Larry Wilson

Personal information
- Born: Raceland, Louisiana, U.S.
- Listed height: 6 ft 5 in (1.96 m)
- Listed weight: 200 lb (91 kg)

Career information
- High school: Central Lafourche (Mathews, Louisiana)
- College: Nicholls (1975–1979)
- NBA draft: 1979: 2nd round, 38th overall pick
- Drafted by: Atlanta Hawks
- Position: Small forward

Career highlights
- 2× Gulf South Player of the Year (1977, 1979); 3× First-team All-Gulf South (1977–1979); Second-team All-Gulf South (1976); Third-team Parade All-American (1975);
- Stats at Basketball Reference

= Larry Wilson (basketball) =

American basketball player

Larry Wilson is an American former basketball player. Born in Raceland, Louisiana, he attended Central Lafourche High School in nearby Mathews. Although he originally harbored dreams of playing football, Wilson was instead encouraged to play basketball due to his height. He emerged as a star at Central Lafourche as he averaged 30 points per game during his final two seasons and was named Louisiana's Most Valuable Player during his senior season in 1975. With the constant attendance of coaches from major colleges at his games, Wilson was one of the nation's most sought-after prospects and received an estimated 250 athletic scholarship offers.
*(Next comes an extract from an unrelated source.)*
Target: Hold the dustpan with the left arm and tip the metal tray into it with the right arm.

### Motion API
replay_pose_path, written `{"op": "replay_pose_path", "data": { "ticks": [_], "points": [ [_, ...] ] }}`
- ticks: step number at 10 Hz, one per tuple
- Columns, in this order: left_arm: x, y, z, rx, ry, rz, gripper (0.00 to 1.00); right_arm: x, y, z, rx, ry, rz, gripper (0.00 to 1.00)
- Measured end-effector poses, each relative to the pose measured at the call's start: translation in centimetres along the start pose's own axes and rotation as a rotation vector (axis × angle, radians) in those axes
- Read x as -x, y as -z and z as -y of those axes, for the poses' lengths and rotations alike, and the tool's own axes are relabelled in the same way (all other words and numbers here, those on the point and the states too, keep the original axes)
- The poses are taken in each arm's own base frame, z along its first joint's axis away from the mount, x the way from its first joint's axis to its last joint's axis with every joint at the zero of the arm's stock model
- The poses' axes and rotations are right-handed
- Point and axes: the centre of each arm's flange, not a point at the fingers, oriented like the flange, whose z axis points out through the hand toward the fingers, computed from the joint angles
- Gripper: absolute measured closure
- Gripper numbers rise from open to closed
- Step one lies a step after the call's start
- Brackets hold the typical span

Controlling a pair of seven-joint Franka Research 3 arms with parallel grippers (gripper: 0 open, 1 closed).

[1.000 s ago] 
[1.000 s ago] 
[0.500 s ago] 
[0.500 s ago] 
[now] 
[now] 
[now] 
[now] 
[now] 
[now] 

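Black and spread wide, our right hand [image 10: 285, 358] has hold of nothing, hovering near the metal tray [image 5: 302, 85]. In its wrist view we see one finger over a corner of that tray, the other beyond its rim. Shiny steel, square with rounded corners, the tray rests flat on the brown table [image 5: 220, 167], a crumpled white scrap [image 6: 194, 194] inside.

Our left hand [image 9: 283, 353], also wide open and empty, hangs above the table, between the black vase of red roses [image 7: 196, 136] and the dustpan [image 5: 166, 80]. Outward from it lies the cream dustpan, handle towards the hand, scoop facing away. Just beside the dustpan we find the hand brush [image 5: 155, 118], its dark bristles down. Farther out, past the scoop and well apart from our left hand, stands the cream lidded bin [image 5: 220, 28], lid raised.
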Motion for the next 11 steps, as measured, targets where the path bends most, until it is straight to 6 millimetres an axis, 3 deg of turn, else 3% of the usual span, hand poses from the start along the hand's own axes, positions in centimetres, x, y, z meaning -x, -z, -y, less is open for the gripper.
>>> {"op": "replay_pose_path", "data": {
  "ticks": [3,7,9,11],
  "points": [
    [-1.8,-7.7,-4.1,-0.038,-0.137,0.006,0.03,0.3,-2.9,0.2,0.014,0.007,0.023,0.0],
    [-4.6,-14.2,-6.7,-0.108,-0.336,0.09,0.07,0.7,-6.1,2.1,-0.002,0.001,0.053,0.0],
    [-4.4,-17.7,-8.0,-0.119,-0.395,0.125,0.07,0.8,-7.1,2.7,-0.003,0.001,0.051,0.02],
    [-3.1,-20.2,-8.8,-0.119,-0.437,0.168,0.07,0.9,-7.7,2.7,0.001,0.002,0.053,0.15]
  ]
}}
At the end of his high school career, Wilson initially committed to play for the LSU Tigers. A few weeks later, he changed his mind and decided to play for the Division II Nicholls Colonels due to his good relationship with head coach Don Landry and a desire to play close to home for his family. With the Colonels, Wilson led the Gulf South Conference in scoring for four consecutive seasons and was named the conference's Player of the Year twice. He ranks first in total points and fourth in total rebounds for the Colonels program.

Wilson was selected by the Atlanta Hawks as the 38th overall pick in the 1979 NBA draft. During a team practice, he slipped on a wet patch on the court and stretched every major ligament in his knee. Wilson was unable to play to his full potential again and retired in 1980 without having played a game professionally. He returned to his hometown of Raceland, where he gained employment with Bollinger Shipyards and coached youth basketball.

Wilson was inducted into the Louisiana Sports Hall of Fame in 2010.